Si l’on revient en arrière, le parcours et l’évolution du setter anglais sont atypiques des autres races de chiens d’arrêt. Créé pour chasser la grouse (lagopède d’Écosse) sur des grandes étendues de bruyères du nord de l’Angleterre et de l’Écosse et la perdrix grise sur les plateaux cultivés, il est arrivé en France vers 1879 pour chasser la grise de la plaine du nord qui ne devait pas être ce qu’elle est aujourd’hui en regard de l’espace et du nombre de perdrix.
La diaspora du setter le fait traverser l’Atlantique, aux États-Unis vers 1874 où il évolue sur les plantations de la côte est à la chasse du colin de Virginie puis remonter dans les boisés de la Nouvelle-Angleterre où il devient le redoutable chien de gélinotte (grouse dog) qu’il est devenu aujourd’hui. Point en commun entre le continent européen et l’Amérique; il a été créé pour la plaine, mais les chasseurs l’utilisent en forêt à la bécasse et à la perdrix sylvestre où il performe.
Historiquement en Amérique le setter et le pointer règnent en maîtres absolus jusqu’après la Deuxième Guerre alors que des soldats ramènent des braques et des épagneuls qui étaient rares au Nouveau Monde.

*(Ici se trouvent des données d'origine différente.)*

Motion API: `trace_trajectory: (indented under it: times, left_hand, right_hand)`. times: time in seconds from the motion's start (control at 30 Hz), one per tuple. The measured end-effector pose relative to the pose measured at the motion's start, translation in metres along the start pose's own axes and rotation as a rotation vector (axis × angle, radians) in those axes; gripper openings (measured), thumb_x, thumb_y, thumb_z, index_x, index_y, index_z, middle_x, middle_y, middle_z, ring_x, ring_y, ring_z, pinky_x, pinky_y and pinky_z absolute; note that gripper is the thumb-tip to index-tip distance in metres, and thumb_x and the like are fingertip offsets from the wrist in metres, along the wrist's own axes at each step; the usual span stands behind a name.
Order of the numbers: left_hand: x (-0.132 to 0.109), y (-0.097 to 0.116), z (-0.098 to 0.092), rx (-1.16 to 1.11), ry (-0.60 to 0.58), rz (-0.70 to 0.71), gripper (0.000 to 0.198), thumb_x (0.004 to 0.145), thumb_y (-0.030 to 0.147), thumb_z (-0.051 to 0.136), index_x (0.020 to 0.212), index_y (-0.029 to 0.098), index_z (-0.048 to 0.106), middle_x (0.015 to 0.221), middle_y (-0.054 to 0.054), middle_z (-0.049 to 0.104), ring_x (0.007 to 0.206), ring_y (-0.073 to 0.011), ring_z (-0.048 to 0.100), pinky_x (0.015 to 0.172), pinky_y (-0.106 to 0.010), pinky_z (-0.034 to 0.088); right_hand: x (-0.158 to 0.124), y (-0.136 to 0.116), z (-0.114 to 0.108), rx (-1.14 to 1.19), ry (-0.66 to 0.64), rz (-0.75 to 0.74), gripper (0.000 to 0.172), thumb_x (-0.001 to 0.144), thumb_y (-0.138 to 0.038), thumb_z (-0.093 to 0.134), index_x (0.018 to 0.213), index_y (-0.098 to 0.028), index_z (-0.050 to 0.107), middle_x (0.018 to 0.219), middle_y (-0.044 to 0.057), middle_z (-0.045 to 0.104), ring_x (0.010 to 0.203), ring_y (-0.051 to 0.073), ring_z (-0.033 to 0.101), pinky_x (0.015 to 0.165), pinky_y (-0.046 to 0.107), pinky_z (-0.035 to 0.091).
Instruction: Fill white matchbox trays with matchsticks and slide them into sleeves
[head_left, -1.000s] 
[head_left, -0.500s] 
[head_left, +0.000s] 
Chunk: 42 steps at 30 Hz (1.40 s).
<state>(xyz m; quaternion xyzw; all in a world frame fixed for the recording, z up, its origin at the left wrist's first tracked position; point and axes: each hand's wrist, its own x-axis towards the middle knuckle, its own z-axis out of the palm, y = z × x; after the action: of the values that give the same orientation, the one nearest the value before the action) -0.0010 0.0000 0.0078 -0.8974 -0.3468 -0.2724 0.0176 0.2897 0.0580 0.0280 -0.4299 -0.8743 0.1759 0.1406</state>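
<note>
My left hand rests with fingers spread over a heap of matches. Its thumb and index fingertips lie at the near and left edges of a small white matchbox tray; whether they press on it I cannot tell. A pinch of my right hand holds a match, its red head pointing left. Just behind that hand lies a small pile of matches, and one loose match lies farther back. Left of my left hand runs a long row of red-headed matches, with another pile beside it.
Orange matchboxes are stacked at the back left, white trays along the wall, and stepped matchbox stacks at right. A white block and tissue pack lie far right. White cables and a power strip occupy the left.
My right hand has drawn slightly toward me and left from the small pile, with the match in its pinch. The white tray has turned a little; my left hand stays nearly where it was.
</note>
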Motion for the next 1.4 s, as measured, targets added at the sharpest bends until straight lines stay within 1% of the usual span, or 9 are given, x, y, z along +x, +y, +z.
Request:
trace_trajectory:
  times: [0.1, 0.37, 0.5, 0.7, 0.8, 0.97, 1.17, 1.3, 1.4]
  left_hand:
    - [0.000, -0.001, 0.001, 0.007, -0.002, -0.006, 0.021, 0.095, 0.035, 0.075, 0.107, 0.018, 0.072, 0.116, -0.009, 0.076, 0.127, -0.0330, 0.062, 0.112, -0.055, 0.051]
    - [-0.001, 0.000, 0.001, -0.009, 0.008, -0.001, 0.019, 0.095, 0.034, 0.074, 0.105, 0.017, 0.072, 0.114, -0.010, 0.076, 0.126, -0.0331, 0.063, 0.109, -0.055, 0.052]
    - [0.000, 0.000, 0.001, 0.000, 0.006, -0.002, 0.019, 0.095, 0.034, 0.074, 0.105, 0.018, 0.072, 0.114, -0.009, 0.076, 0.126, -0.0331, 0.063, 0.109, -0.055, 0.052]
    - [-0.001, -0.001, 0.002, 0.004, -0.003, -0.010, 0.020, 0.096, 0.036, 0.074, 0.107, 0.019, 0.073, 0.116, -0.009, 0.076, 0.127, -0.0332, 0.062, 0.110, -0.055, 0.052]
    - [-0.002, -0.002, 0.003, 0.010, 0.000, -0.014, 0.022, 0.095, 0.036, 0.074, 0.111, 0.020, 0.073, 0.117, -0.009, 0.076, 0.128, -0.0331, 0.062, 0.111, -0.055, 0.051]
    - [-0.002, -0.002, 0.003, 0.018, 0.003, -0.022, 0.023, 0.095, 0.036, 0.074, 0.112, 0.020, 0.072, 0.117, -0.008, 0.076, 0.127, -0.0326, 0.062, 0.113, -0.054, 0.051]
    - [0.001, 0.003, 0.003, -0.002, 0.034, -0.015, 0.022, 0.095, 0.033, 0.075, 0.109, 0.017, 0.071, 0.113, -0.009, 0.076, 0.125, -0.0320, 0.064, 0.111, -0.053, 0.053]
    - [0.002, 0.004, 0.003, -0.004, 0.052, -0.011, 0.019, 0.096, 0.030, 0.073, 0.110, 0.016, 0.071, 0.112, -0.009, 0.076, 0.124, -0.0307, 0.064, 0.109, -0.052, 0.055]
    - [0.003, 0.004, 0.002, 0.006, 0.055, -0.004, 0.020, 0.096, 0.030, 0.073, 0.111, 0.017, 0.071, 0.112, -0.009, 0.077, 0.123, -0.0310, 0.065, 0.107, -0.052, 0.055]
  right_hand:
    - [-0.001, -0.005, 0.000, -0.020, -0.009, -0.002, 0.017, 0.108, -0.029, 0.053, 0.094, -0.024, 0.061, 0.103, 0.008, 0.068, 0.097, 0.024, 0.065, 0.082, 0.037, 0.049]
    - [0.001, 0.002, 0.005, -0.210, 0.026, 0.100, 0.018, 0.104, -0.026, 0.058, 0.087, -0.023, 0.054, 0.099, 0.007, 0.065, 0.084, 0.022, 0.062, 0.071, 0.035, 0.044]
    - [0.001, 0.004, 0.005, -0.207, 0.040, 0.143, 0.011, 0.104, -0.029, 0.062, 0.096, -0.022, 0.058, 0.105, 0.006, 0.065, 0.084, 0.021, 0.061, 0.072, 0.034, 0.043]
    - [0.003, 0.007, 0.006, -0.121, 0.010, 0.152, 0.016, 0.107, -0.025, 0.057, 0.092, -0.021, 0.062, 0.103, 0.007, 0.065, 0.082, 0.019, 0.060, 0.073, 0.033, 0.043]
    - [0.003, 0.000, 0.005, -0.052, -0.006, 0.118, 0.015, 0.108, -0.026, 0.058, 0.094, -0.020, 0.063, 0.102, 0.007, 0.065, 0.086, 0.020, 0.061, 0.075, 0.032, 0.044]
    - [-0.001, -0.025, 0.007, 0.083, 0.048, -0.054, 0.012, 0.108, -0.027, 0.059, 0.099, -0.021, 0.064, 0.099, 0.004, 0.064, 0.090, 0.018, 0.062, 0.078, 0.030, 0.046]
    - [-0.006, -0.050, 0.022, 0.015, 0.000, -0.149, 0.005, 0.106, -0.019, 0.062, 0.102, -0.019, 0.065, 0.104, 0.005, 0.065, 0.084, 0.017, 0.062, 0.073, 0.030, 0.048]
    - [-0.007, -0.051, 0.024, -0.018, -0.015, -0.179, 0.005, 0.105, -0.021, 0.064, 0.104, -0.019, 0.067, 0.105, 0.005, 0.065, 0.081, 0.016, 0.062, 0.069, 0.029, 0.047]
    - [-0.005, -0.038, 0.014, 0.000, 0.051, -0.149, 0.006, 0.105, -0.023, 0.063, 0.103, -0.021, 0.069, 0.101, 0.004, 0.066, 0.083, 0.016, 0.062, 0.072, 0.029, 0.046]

Voilà un bref historique du setter anglais, mais là où je veux en venir c’est sa polyvalence et sa capacité d’adaptation à une grande variété de terrains et de gibiers. Comme dans toutes les races il y en a de très bons, mais aussi des mauvais, comme chez les chasseurs hommes il y a de bons chasseurs et des cons… »Généralement » le setter est intelligent. Il n’est pas un chien qui se laisse contrôler par son maître, et ce, même en utilisant la technologie. C’est ce côté un peu voyou et rebel qui m’attirent chez ce chien, car s’il n’en fait qu’à sa tête c’est qu’il est doué et qu’il désire vous faire plaisir en trouvant du gibier. Combien de fois ai-je voulu lui faire explorer un coin de couvert qui plus tard s’avèrera désert alors qu’il allait directement sur une planque à gibier?
Comme il est rapide, il explore les places sans perte de temps. Celui qui chasse dans de petits couverts fermés ne sera pas heureux avec un setter et le setter ne sera pas le meilleur dans les forêts denses parce qu’il sera toujours difficile de le trouver à l’arrêt. Il est un chien d’espace ouvert. Laissez lui prendre l’initiative c’est payant. Je ne parle pas de fermeté de l’arrêt ni de sa façon arrogante de négocier la perdrix grise et la gélinotte qui sont innées chez lui. Je ne dirai pas non plus que c’est une absurdité de garder un setter dans les bottes.

Les races ont été créées pour certaines caractéristiques en ce qui concerne le biotope chassé. En conséquence celui qui chasse dans de grands espaces choisira un chien qui va vite et loin comme un setter ou un pointer. À contrario pour celui qui chasse sur de petites parcelles très sales et en espaces restreints, il serait plus opportun de recourir à d’autres races. Je déteste voir un setter ou un pointeur être continuellement rappelé et punis pour les faire chasser court. Pour chasser les petites places, il convient bien mieux de s’adjoindre une autre race de chien d’arrêt ou encore un springer ou même un labrador qui adore chasser sous le fusil….Mais pas un setter qui a besoin d’air et de liberté d’action pour s’exprimer.
Je ne suis pas très objectif parce que j’aime le setter! Peu importe le style, debout à l’Américaine ou près de terre à l’européenne le setter demeure l’un des « bird dog » les plus populaires sur la planète. Il y a surement une raison à cela.